REQUIRED WORK -
What lines of the listing include the string "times"? Show them all.

MATERIAL PROVIDED -
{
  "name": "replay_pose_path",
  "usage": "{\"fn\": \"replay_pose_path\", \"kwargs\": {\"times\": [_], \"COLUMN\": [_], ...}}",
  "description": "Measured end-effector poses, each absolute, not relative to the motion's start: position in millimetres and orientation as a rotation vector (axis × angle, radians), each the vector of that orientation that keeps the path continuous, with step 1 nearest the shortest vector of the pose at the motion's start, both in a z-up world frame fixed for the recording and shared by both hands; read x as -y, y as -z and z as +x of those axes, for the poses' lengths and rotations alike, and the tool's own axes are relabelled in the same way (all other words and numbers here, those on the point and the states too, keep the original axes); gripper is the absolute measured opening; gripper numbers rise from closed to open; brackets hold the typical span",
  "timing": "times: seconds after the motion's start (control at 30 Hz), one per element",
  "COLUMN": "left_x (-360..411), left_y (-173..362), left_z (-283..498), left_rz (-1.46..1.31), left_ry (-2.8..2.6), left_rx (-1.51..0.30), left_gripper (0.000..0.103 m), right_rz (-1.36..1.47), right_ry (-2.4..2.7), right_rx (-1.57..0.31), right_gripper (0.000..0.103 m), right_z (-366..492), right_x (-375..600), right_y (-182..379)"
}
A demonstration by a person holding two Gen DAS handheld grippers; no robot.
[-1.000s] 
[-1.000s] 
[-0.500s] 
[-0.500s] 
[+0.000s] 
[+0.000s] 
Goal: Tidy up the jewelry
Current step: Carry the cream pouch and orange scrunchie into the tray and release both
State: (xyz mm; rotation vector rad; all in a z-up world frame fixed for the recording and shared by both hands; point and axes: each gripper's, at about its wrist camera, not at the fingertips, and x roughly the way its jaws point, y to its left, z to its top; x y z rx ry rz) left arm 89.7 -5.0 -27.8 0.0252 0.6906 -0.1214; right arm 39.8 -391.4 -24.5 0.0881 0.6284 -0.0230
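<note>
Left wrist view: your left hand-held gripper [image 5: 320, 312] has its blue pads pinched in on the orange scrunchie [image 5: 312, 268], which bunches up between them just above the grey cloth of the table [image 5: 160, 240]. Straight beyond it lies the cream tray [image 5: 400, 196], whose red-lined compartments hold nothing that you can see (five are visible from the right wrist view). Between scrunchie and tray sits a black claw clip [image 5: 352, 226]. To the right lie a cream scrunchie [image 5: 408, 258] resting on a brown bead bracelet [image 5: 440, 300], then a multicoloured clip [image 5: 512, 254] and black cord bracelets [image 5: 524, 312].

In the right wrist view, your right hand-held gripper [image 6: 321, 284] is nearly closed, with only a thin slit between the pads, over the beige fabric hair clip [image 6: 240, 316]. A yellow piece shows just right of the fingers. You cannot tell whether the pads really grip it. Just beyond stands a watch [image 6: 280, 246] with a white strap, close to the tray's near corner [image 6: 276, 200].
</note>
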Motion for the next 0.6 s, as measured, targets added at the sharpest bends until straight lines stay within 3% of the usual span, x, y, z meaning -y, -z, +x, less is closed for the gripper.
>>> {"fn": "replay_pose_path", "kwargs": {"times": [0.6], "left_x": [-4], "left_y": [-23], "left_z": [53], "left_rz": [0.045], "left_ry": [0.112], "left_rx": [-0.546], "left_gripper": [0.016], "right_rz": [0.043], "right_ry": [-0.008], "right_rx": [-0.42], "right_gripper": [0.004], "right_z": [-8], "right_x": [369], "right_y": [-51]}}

PROBLEM SOLUTION -
  "usage": "{\"fn\": \"replay_pose_path\", \"kwargs\": {\"times\": [_], \"COLUMN\": [_], ...}}",
  "timing": "times: seconds after the motion's start (control at 30 Hz), one per element",
>>> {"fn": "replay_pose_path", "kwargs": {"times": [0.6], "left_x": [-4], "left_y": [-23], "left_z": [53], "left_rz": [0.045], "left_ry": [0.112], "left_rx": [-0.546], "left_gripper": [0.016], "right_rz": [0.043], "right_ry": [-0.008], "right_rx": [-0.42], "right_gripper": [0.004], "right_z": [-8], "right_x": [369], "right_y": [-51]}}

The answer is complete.